Input data:
-=-=-=-=-

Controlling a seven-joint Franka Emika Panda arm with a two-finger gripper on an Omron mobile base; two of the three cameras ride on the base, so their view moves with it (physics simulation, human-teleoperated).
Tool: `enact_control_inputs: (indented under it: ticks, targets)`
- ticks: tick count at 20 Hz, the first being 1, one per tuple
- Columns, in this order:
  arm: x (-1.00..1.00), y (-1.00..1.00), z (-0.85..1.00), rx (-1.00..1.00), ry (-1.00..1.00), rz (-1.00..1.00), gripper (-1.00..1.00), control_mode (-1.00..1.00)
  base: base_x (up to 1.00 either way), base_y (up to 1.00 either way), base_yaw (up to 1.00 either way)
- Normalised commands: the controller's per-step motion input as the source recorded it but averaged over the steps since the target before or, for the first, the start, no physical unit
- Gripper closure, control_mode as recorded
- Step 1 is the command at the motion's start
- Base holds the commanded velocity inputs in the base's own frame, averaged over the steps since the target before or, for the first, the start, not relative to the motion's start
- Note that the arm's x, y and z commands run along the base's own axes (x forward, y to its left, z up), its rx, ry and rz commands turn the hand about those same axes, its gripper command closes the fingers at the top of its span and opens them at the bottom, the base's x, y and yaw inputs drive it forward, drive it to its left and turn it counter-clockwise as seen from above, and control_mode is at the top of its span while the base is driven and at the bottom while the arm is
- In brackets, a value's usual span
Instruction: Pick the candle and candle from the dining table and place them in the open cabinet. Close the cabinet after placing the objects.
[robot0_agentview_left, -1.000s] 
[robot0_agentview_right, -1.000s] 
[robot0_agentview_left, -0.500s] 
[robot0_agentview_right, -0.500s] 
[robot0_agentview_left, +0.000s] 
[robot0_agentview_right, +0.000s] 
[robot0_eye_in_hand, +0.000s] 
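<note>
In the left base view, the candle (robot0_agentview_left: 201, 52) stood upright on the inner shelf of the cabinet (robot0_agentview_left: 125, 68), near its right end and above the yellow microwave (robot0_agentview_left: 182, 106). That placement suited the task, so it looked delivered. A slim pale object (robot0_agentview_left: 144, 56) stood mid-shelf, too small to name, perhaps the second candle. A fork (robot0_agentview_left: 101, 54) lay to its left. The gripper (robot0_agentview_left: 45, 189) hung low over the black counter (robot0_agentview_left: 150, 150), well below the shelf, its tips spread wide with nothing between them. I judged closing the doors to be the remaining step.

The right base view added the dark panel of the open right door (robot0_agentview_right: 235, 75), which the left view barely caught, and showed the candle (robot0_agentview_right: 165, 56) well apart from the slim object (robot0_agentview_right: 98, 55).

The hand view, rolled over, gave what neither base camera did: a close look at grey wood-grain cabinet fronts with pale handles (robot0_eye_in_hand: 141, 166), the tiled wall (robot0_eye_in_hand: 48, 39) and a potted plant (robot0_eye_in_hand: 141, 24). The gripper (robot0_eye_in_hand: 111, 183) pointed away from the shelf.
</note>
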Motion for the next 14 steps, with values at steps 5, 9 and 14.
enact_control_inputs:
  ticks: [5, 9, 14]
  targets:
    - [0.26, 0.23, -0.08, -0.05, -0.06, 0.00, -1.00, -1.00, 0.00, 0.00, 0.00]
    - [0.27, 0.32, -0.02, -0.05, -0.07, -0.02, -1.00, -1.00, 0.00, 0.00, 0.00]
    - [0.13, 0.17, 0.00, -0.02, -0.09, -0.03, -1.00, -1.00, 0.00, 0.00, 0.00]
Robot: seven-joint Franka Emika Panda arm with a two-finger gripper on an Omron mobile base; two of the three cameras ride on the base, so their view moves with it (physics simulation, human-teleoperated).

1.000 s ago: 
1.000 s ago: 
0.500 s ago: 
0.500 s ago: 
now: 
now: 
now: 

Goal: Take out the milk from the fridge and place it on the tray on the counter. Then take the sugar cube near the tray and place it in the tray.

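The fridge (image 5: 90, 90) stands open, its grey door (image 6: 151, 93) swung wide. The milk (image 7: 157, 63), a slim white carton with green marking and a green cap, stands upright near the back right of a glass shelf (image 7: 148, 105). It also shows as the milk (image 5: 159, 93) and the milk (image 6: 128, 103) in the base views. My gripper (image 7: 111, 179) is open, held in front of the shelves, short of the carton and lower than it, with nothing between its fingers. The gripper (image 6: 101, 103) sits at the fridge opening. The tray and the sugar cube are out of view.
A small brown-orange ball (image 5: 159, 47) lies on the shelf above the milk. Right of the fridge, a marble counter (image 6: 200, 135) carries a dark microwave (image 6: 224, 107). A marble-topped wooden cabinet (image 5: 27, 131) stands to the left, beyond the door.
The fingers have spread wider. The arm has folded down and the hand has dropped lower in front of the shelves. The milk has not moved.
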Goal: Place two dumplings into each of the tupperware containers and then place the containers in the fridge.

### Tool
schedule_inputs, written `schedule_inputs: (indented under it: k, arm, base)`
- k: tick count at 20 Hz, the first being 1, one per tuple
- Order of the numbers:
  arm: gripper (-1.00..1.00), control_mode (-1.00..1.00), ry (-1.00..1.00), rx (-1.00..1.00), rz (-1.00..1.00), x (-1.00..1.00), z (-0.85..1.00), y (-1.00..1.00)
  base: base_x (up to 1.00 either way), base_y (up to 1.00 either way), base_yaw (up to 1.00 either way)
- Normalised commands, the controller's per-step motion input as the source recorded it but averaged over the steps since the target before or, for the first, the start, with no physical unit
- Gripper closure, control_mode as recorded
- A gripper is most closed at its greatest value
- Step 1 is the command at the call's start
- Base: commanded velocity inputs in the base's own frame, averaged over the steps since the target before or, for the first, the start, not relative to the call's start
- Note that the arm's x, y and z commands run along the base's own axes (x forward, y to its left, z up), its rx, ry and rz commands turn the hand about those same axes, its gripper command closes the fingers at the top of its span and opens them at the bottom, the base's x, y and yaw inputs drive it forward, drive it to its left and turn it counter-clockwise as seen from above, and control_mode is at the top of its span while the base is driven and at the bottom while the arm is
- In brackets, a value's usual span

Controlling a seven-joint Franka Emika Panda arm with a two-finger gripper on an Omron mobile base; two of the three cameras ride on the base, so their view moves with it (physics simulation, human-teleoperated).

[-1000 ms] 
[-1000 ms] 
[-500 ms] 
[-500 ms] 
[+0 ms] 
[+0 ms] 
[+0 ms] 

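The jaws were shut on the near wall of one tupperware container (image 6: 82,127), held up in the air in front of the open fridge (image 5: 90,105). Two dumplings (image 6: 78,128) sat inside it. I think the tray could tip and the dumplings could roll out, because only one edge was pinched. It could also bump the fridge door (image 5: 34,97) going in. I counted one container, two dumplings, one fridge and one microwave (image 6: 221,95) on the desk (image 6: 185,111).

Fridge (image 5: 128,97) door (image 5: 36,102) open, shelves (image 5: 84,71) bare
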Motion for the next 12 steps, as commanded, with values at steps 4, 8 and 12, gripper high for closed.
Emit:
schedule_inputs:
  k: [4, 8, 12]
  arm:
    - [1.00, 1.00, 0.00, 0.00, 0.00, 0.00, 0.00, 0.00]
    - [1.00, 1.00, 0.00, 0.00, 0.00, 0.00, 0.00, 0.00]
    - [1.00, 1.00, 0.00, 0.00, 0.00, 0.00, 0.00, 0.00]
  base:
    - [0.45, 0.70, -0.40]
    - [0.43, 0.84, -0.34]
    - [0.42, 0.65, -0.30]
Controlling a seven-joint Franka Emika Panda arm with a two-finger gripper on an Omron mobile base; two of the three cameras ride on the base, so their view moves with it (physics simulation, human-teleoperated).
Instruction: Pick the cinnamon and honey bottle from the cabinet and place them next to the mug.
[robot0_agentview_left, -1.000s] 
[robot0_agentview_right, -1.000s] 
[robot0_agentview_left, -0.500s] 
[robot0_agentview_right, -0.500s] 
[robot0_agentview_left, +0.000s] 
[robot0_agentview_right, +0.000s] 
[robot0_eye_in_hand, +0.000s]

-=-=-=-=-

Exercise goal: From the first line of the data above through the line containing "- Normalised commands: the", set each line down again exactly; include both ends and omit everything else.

Answer area:
Controlling a seven-joint Franka Emika Panda arm with a two-finger gripper on an Omron mobile base; two of the three cameras ride on the base, so their view moves with it (physics simulation, human-teleoperated).
Tool: `enact_control_inputs: (indented under it: ticks, targets)`
- ticks: tick count at 20 Hz, the first being 1, one per tuple
- Columns, in this order:
  arm: x (-1.00..1.00), y (-1.00..1.00), z (-0.85..1.00), rx (-1.00..1.00), ry (-1.00..1.00), rz (-1.00..1.00), gripper (-1.00..1.00), control_mode (-1.00..1.00)
  base: base_x (up to 1.00 either way), base_y (up to 1.00 either way), base_yaw (up to 1.00 either way)
- Normalised commands: the controller's per-step motion input as the source recorded it but averaged over the steps since the target before or, for the first, the start, no physical unit

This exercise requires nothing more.